Exact copy, no pictures: return only the lines below from the line with "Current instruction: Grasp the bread" up to and including the line with "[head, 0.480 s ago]".

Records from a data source
▼▼▼
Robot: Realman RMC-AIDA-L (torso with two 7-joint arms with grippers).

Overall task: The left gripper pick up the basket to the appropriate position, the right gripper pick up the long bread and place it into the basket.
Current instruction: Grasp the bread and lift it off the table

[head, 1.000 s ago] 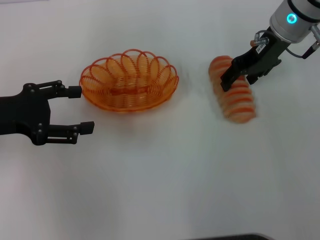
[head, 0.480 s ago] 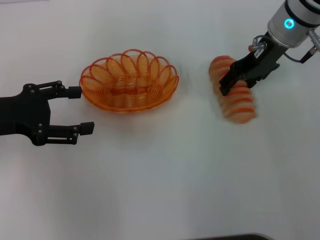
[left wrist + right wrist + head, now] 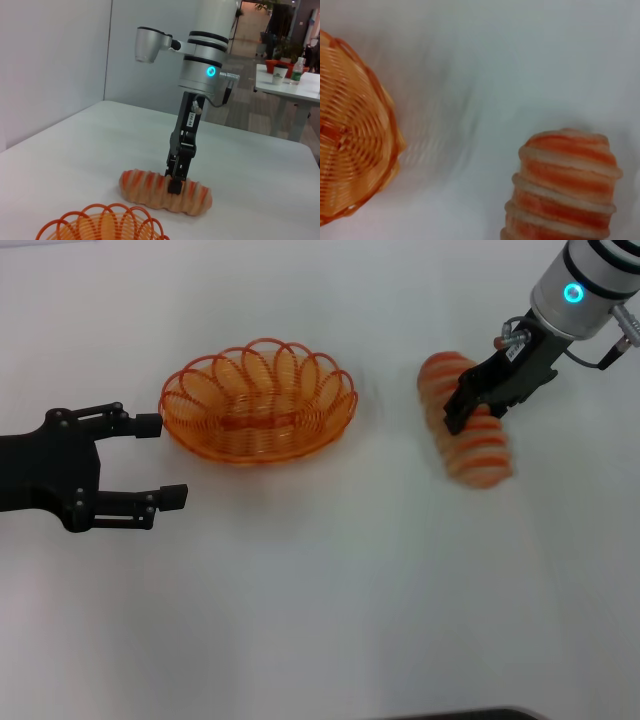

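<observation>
The orange wire basket [image 3: 258,402] sits on the white table, left of centre. My left gripper [image 3: 163,460] hovers open just to its left, with the upper fingertip close to the rim and nothing between the fingers. The long bread [image 3: 468,440], tan with orange-red stripes, lies on the table at the right. My right gripper [image 3: 476,412] is down over its middle, open, with fingers on either side of the loaf. In the left wrist view the right gripper [image 3: 175,184] stands upright on the bread [image 3: 147,186] behind the basket [image 3: 102,225]. The right wrist view shows one end of the bread [image 3: 565,185] and the basket [image 3: 350,130].
The white table [image 3: 330,580] stretches bare between the basket and the bread and toward the front edge. A grey wall panel [image 3: 55,65] stands behind the table, and another table with cups [image 3: 287,80] is far off in the room.
My right gripper has sunk slightly lower over the middle of the bread. The bread, the basket and the left gripper have not moved.
</observation>
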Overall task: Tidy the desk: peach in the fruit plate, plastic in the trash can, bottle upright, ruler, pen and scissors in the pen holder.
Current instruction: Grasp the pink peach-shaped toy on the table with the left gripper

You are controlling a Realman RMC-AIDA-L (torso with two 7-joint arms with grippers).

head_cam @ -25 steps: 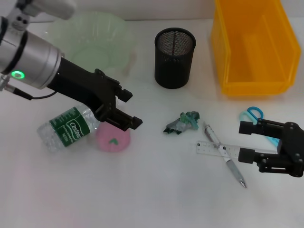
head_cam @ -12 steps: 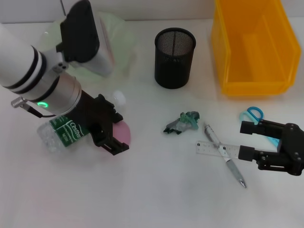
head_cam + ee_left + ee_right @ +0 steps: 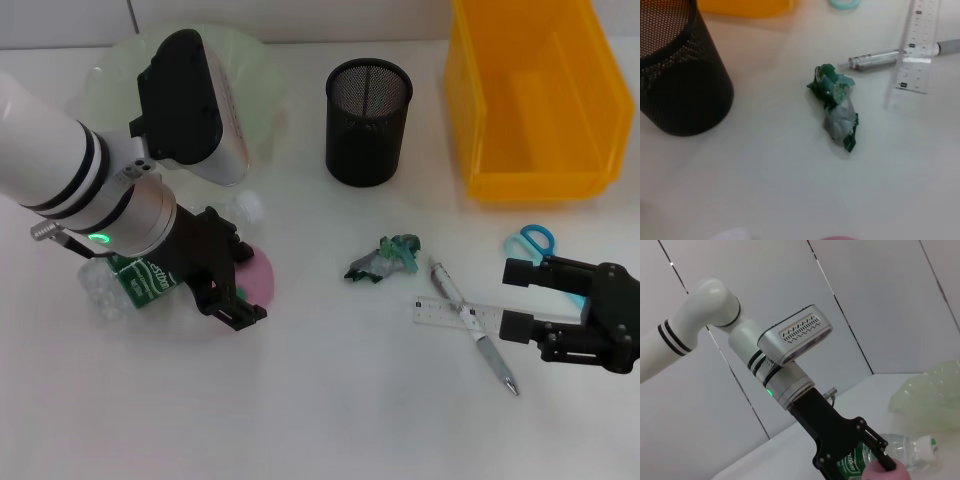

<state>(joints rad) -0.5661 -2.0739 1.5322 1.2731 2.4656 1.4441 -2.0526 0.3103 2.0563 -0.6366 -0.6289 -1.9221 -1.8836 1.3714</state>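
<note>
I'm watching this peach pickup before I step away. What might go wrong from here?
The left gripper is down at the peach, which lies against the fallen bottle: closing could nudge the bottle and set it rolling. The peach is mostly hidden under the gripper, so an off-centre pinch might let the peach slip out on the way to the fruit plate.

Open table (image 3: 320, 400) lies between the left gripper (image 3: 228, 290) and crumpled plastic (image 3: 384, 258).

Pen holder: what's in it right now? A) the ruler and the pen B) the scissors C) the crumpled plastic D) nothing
D. The pen holder shows only bare mesh inside, while the ruler, pen, scissors and plastic all lie on the desk.
</note>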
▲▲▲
#### [SOLUTION TO THIS PROBLEM]
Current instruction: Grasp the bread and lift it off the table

[head, 1.000 s ago] 
[head, 0.480 s ago] 

That concludes the answer to the exercise.